Critical theory and ethnography work against this kind of alienating education. Students are able to account for themselves their learning, or lack of it. The density of what exactly a student does learn - deep down and lasting, not just the shallower though more easily accepted observable outcomes - makes difficult assumptions that teachers can "see" their effect through students. Paying them based on an outside effect because of the unquantifiability of the internal actuality treats them as a-sensate. Their own experience is negated in order to fashion a terminal point to accrue credit.

3. Elusive/Illusive outcomes. The bottom line is that teachers do not teach for the money.
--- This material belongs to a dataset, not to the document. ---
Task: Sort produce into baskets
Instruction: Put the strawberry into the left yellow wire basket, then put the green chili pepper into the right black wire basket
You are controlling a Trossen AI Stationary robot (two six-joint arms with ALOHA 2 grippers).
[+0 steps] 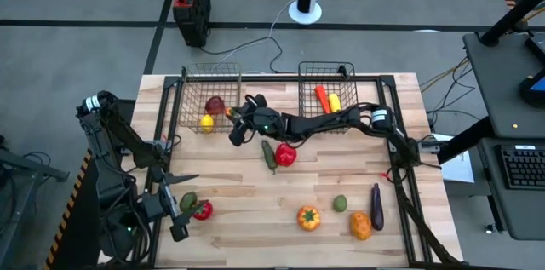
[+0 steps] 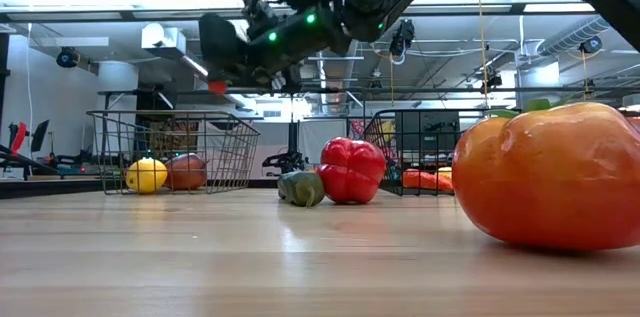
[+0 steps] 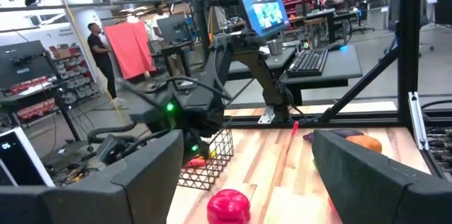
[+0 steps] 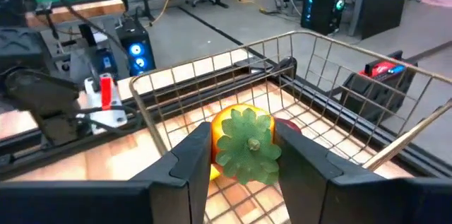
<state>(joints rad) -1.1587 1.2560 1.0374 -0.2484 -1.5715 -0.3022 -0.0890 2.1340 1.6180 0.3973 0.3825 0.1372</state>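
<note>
Right gripper (image 1: pixel 234 127) clamped on an orange fruit with green top (image 4: pixel 245 144) at the left basket (image 1: pixel 192 108); left gripper (image 1: pixel 180 206) waits wide apart near the bench (image 1: pixel 255 236) corner; four pieces are basketed, about eight remain loose.

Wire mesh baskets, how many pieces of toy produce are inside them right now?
4, possibly more hidden. The left dark wire mesh basket holds a yellow lemon and a dark red fruit; the right basket holds an orange carrot and a yellow piece.
</note>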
Commitment to teaching composes a person divergently; the human factor opens outward into a world of shared meaning, and dangerous possibility. I am all for drawing in quality minds. I would rather incentivize them through the rewards of teaching, not exclusively one aspect of its outcomes. After all, the outcomes are elusive: how do we really know if our students learned what we think they learned? What do we mean by 'learned' anyway? Should a teacher who receives plenty of dough, relative to others that year, because her students aced the standardized tests be required to return the money if these same students fail the same test when taken a year later; five years later; at the 25th reunion?

It insults a teacher to assume that she will try harder because more money is offered. More money is nice. Value the teacher for the full scope of what it means to work with students, for the humanity they dedicate towards others. That, is hard, wrenching even. Treating people like people is perhaps the most crimped disposition in the human condition. That is a thing itself to be learned and experienced. It insults the point of education, at least the big picture aspirations that found the purpose of schooling, to commodify the outcomes (btw - I never appreciate the posters in schools that link graduation with higher salary; wrong message, if the point of schooling is to get student to learn beyond merely graduating, since they are not the same thing). I realize that anyone who already believes that merit pay is an idea worth considering probably views education through a business/economic parable of incentives. Too bad, especially for our students.